Below are some records. Return exactly the lines from the one containing "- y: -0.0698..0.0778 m" through the one containing "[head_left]", both included, and only those.

■ **SUPPLIED MATERIAL**
------------------------------------------------------------

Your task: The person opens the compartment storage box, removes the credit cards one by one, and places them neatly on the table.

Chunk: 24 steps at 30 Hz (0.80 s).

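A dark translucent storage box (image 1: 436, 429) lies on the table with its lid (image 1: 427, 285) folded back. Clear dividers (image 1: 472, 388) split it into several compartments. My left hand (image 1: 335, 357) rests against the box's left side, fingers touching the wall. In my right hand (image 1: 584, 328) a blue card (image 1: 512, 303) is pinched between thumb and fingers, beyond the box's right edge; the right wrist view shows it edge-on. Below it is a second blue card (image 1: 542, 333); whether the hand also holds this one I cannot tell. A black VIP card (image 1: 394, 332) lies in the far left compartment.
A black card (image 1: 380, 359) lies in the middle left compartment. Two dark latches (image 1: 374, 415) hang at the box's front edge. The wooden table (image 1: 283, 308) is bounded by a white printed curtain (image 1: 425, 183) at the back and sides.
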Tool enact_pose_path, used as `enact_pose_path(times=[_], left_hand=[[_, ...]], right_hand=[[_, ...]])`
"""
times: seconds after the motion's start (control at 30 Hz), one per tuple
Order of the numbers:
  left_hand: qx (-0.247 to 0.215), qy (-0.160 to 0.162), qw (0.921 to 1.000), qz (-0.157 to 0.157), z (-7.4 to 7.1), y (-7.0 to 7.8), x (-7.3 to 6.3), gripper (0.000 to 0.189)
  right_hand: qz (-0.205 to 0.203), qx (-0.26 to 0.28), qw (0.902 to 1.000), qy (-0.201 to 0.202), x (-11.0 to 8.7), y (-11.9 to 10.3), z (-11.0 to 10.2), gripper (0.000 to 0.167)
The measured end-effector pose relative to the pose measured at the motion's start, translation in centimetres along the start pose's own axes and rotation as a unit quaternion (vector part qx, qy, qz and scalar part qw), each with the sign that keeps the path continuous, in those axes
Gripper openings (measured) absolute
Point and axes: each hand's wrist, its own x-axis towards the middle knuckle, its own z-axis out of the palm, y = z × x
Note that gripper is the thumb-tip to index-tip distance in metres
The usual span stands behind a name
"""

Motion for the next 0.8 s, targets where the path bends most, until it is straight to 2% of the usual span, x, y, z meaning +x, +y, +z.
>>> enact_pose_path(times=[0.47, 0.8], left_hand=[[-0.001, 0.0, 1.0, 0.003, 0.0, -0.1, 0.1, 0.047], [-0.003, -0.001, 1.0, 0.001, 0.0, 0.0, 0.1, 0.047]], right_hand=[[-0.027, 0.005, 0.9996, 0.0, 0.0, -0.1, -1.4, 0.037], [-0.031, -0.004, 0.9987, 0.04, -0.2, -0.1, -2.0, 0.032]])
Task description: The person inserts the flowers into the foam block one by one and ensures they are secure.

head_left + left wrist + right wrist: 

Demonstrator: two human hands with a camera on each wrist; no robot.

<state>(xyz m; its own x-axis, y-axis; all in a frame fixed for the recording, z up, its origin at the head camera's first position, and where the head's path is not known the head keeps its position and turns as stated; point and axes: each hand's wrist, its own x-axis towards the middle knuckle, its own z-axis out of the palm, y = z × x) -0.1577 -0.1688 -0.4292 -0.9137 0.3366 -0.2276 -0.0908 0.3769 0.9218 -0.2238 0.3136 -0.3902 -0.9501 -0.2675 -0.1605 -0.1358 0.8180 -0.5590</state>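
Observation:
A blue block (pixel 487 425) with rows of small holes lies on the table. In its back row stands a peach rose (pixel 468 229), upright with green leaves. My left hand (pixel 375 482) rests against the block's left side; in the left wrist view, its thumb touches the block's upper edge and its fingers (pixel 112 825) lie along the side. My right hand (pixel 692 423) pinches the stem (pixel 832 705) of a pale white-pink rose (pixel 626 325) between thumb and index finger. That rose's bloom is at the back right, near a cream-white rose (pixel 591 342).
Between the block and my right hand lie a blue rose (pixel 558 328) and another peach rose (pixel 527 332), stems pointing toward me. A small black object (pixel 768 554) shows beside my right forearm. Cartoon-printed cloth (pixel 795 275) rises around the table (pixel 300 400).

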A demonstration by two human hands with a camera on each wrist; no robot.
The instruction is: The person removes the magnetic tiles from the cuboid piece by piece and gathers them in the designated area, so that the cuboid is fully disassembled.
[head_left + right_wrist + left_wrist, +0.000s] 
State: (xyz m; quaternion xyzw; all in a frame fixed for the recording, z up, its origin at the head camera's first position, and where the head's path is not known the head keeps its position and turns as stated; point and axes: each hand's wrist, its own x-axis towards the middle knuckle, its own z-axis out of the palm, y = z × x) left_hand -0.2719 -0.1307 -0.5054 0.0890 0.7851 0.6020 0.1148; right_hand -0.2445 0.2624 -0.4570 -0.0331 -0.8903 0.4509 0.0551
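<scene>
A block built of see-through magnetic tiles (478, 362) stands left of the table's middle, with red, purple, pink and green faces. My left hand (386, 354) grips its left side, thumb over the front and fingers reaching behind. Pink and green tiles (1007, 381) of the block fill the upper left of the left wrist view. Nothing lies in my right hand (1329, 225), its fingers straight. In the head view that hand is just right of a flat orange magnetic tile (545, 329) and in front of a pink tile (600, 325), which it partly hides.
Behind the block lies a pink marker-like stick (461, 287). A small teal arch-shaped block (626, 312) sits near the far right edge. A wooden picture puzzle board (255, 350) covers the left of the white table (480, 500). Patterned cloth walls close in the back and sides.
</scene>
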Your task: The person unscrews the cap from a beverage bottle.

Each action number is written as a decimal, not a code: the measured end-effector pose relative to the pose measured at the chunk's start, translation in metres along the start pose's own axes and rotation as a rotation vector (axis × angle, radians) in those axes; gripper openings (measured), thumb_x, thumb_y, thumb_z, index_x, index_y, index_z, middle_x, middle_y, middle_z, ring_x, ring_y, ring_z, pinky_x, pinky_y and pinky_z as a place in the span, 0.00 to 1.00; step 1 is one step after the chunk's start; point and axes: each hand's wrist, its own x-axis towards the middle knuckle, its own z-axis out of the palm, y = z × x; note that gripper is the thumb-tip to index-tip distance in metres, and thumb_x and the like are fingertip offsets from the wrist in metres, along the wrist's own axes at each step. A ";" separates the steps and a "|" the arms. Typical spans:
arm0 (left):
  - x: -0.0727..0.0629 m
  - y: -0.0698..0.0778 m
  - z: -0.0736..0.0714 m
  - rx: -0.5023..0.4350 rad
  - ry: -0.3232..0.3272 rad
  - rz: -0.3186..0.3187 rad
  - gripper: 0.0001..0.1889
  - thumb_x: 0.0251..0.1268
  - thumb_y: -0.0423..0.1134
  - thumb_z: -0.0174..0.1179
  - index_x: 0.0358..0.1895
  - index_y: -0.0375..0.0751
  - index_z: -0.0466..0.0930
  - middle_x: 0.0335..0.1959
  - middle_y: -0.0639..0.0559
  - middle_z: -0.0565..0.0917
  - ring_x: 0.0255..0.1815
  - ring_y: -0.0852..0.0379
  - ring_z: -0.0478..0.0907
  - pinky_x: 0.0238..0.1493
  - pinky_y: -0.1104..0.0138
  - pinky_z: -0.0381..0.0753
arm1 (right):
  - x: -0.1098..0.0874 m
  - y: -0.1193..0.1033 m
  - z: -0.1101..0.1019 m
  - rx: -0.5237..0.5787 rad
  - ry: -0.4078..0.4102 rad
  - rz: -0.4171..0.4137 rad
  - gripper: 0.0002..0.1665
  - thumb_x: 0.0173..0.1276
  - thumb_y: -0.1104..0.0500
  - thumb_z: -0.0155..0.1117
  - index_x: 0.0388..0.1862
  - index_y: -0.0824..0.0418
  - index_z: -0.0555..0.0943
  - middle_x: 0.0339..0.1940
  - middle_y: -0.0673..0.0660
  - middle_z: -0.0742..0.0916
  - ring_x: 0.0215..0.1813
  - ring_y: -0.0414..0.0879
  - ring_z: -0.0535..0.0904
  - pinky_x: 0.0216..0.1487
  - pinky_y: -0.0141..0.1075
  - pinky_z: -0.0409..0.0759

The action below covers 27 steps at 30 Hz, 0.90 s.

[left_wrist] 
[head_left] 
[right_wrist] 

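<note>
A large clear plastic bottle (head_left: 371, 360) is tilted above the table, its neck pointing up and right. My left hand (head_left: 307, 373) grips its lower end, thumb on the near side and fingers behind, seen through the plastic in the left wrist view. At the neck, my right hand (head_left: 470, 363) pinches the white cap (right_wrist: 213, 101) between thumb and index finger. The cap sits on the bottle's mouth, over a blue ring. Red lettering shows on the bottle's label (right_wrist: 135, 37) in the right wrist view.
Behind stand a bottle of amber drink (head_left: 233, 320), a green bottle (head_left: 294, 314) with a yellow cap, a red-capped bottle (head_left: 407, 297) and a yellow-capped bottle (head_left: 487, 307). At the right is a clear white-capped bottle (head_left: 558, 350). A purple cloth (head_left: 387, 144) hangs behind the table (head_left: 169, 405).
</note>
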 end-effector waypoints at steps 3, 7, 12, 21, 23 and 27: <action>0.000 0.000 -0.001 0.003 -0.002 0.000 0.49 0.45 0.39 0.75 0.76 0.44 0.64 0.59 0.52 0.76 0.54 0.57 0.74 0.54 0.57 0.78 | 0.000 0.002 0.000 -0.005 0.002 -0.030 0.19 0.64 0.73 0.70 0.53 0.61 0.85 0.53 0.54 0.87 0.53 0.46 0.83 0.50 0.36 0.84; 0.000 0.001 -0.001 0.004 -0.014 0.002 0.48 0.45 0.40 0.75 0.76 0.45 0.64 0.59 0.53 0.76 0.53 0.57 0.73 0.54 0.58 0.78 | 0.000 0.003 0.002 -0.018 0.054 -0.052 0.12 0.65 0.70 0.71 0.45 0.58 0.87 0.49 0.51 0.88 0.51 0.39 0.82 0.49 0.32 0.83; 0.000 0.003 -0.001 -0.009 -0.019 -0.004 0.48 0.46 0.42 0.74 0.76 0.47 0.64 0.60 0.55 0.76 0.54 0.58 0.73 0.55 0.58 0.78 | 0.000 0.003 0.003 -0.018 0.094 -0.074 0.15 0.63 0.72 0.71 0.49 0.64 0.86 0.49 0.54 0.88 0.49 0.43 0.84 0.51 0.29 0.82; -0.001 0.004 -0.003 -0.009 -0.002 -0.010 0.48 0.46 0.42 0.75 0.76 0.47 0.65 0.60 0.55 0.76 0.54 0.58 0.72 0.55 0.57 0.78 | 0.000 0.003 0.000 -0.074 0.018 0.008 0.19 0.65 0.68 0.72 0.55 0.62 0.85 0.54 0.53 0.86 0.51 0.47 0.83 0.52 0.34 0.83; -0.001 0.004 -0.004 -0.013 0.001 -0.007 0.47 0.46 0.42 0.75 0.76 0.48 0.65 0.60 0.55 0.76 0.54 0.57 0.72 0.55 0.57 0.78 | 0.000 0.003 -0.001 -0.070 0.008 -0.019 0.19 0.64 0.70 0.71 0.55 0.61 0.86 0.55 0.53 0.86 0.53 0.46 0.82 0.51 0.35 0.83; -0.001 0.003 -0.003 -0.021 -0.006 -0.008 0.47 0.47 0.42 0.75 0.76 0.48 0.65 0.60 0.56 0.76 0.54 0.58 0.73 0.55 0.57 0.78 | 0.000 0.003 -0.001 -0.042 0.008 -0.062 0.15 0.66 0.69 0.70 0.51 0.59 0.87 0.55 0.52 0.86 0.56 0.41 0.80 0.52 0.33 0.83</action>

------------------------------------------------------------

■ **ANSWER FOR THIS EXERCISE**
  - y: -0.0698..0.0778 m
  - z: -0.0736..0.0714 m
  - rx: -0.5023..0.4350 rad
  - ry: -0.3232..0.3272 rad
  - rz: -0.3186..0.3187 rad
  - gripper: 0.0001..0.1889
  - thumb_x: 0.0251..0.1268
  - thumb_y: -0.0423..0.1134
  - thumb_z: -0.0174..0.1179
  - index_x: 0.0358..0.1895
  - index_y: -0.0375..0.0751
  - index_z: -0.0466..0.0930
  - middle_x: 0.0335..0.1959
  - middle_y: -0.0639..0.0559
  - middle_z: -0.0565..0.0917
  - ring_x: 0.0255..0.1815
  - ring_y: -0.0852..0.0379
  - ring_z: -0.0478..0.0907
  - pinky_x: 0.0238..0.1493
  - pinky_y: -0.1104..0.0138
  - pinky_z: -0.0381..0.0753
arm1 (right):
  - x: -0.1098..0.0874 m
  - y: -0.1193..0.1033 m
  - z: -0.1101..0.1019 m
  - rx: -0.5237..0.5787 rad
  - ry: -0.4078..0.4102 rad
  - rz: -0.4171..0.4137 rad
  - gripper: 0.0002..0.1665
  - thumb_x: 0.0173..0.1276
  - thumb_y: -0.1104..0.0500
  - thumb_z: -0.0155..0.1117
  - index_x: 0.0388..0.1862
  - index_y: -0.0824..0.0418
  - index_z: -0.0555..0.0943
  - middle_x: 0.0339..0.1940
  - middle_y: -0.0673..0.0660
  - middle_z: -0.0742..0.0916
  - ring_x: 0.0215..0.1813
  - ring_y: -0.0414..0.0879
  - ring_z: -0.0535..0.0904
  - pinky_x: 0.0216..0.1487
  - pinky_y: -0.0141..0.1075
  - pinky_z: -0.0409..0.0759

The action below covers 27 steps at 30 Hz, 0.90 s.

[left_wrist] 
[head_left] 

No more work remains in this exercise.